Alors que la rénovation sociale du secteur de la restauration est au coeur des discussions en cours entre patronat et syndicats de salariés, Buffalo Grill prépare une initiative, observée avec attention par ses concurrents. Le numéro un français de la restauration à thème sur le segment viande-grill va en effet mettre en place d'ici à avril prochain des pointeuses-bagdeuses dans ses 225 établissements en succursale, l'enseigne réunissant 325 restaurants avec les franchisés. Objectif : mesurer précisément le temps de travail des salariés, dans un souci de modernisation sociale. « Le temps de travail sera totalement transparent, ce qui sera une bonne chose pour tout le monde. Les salariés, qui mangent dans les restaurants, devront à ce titre badger. Par ailleurs, il n'y aura plus d'ambiguïté possible en terme d'heures supplémentaires. Et même les responsables de nos établissements devront badger », explique aux « Echos » le président du directoire, Jean-François Sautereau, avant de rappeler que le recours aux pointeuses est en vigueur de longue date chez McDonald's et Quick (respectivement depuis 1994 et 1999), confrontés, il est vrai, à la gestion d'une multitude d'employés à temps partiel.

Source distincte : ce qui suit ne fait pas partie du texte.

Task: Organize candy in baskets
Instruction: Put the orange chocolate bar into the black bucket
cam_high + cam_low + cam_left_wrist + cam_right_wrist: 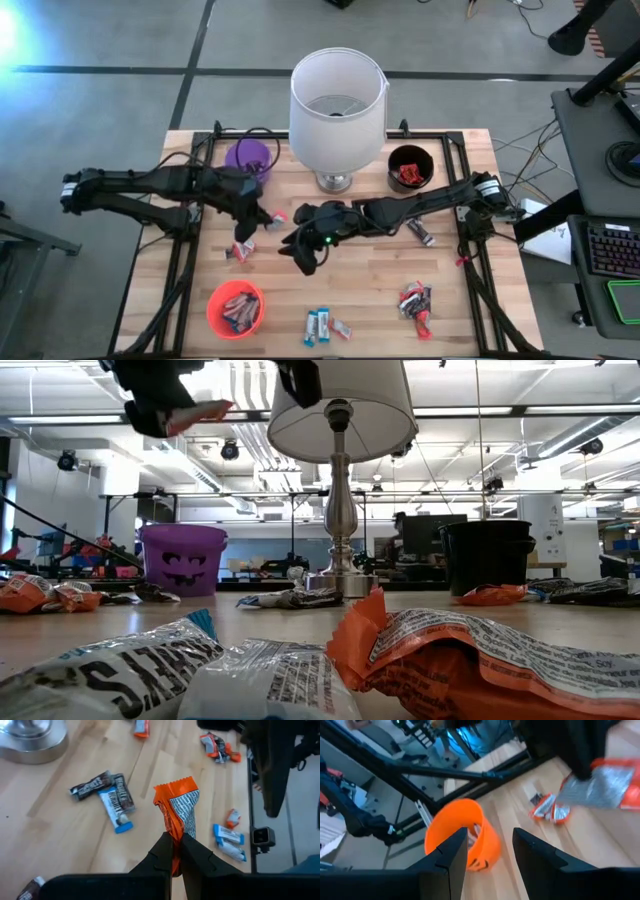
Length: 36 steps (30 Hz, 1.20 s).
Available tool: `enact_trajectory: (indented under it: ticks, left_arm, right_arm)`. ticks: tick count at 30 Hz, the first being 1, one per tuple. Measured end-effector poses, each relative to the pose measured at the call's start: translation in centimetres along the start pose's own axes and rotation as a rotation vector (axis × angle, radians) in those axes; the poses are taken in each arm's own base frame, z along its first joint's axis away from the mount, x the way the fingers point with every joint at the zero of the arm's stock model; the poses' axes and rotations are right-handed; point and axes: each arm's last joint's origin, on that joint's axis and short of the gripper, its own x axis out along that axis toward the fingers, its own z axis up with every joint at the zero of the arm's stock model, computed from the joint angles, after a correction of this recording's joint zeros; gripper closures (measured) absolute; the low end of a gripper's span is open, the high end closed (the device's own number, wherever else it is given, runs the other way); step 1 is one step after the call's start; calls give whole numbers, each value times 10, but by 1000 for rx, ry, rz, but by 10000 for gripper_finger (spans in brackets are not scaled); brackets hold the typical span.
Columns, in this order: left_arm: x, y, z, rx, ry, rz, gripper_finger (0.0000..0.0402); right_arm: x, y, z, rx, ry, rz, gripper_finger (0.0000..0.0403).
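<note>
My left gripper (258,216) hangs above the table's left middle, shut on an orange-and-silver wrapped candy (179,812); the low view shows both high up (200,412). My right gripper (305,256) hovers near the table's middle, open and holding nothing; in its wrist view the fingers (490,857) frame the orange basket (466,840). The orange basket (236,308) stands at the near left with several candies in it. The purple basket (250,158) stands far left. The black basket (410,167), far right, holds red candy. My left gripper pinches one crimped end of the wrapper (175,847) between its two fingertips. The fingers slant down toward the table. The rest of the candy sticks out beyond the fingertips, lifted clear of the table.
A white-shaded lamp (338,100) on a metal base stands at the far middle. Loose candies lie below the left gripper (240,250), right of centre (421,232), near the front right (415,302) and at the front middle (320,325). A black frame (470,250) borders the table.
</note>
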Motion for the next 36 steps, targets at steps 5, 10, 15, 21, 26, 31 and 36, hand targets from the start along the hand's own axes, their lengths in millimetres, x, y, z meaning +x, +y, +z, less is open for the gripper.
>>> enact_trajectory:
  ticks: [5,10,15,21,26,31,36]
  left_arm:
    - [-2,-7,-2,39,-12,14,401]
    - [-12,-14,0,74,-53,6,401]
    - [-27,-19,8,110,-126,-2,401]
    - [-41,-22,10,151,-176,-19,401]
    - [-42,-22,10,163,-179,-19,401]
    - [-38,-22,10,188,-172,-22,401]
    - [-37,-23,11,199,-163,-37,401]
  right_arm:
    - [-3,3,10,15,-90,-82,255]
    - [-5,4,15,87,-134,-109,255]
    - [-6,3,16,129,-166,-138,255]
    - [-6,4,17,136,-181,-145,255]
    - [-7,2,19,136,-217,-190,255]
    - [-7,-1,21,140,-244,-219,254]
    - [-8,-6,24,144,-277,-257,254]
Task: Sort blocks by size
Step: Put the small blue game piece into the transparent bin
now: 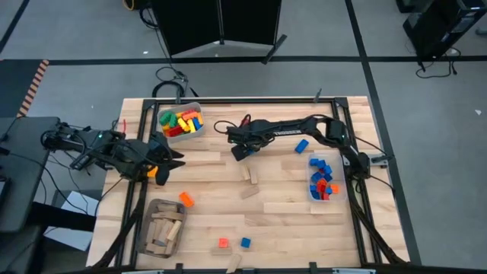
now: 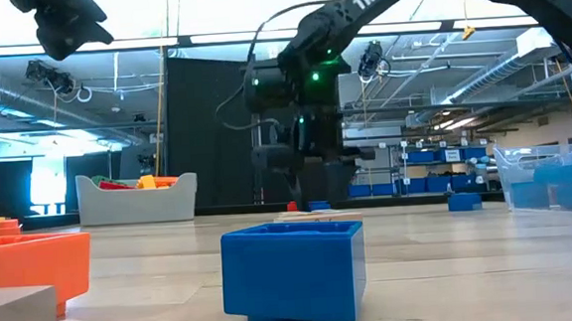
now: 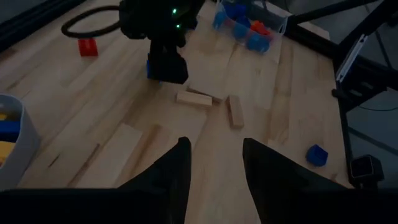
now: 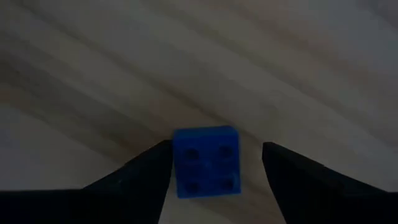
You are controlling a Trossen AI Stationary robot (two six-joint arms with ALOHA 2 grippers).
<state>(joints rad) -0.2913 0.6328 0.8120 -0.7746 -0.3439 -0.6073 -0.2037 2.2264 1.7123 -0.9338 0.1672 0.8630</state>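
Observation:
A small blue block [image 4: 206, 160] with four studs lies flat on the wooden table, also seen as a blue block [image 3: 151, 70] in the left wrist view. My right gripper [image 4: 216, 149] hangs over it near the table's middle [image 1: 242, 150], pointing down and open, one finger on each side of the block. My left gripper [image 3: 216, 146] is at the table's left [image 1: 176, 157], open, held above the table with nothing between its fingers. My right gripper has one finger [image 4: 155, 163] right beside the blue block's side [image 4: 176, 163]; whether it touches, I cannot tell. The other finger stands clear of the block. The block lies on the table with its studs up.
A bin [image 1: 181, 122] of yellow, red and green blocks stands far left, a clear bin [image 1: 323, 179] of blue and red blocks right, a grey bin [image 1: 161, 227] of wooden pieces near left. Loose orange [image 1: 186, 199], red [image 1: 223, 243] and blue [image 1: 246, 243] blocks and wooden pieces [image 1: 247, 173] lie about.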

Sur le plan technique, le dispositif est prêt.

Le parc concerné est équipé, et des tests sur une quarantaine de restaurants, répartis sur tout le territoire, auront lieu à partir du 14 décembre. Dans la foulée, le système sera mis en service d'ici à la fin mars dans les succursales, qui représentent 5.000 salariés. Quant aux franchisés Buffalo Grill, il leur est proposé de recourir à la solution « maison », sachant que certains d'entre eux ont déjà leur propre système.

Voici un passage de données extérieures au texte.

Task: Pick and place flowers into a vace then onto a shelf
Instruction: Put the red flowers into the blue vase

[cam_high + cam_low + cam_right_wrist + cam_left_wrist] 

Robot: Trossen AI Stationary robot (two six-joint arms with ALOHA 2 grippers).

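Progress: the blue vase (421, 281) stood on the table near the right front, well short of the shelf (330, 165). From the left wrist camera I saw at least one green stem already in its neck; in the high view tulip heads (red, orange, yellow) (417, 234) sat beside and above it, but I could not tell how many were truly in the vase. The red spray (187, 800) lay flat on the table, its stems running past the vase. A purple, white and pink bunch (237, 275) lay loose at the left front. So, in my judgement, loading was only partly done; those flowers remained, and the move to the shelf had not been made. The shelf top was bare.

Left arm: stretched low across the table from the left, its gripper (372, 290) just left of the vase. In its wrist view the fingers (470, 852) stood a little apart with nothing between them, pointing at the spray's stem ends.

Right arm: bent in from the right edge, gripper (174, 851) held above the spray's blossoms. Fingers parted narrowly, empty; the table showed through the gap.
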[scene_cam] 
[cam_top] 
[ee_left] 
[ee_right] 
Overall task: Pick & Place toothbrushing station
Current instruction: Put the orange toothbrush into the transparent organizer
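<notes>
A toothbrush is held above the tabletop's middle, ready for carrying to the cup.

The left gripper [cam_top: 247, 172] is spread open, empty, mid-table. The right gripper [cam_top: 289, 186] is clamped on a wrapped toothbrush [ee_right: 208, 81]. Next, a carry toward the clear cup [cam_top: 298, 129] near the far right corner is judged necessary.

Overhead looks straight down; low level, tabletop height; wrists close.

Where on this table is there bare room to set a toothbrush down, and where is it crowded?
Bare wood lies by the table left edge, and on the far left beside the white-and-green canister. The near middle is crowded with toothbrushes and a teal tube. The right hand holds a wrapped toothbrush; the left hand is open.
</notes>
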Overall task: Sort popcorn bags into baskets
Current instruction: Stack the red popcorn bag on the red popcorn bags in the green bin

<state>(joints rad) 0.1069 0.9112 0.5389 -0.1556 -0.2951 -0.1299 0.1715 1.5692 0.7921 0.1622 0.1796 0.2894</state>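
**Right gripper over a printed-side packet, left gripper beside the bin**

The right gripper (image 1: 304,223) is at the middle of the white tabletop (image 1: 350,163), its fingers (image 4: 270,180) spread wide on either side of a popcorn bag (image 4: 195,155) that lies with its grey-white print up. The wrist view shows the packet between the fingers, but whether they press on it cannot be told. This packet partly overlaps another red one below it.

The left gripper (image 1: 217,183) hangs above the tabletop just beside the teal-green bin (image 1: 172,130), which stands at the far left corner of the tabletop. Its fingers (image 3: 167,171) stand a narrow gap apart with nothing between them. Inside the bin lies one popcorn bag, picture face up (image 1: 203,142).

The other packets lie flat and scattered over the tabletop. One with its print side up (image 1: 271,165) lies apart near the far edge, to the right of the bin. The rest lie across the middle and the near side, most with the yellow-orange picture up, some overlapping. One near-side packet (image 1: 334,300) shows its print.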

Volet social du « contrat d'avenir »

Pour le spécialiste du « steak house », la mise en place des badgeuses constitue une initiative supplémentaire dans le cadre du volet social du « contrat d'avenir » dans la restauration, qui accompagne la baisse de la TVA au service à table. Pour mémoire, la société, à l'instar d'autres grands opérateurs - comme Courtepaille, Léon de Bruxelles, ou El Rancho -, a revalorisé sa grille salariale dès le 1er juillet. Elle a également instauré, à compter du 21 septembre, une prime de transport de 200 euros par mois. En parallèle, l'accès au capital de l'ensemble des responsables d'établissement est sur le point de se finaliser ; l'encadrement en détiendra 4 % environ.

Par ailleurs, concernant le volet baisse des prix du « contrat d'avenir », Jean-François Sautereau souligne que l'effet volume, lié au regain de fréquentation, commence à équilibrer une perte mécanique de chiffre d'affaires. Au bout du compte, le chiffre d'affaires de l'enseigne serait stable à périmètre comparable en 2009.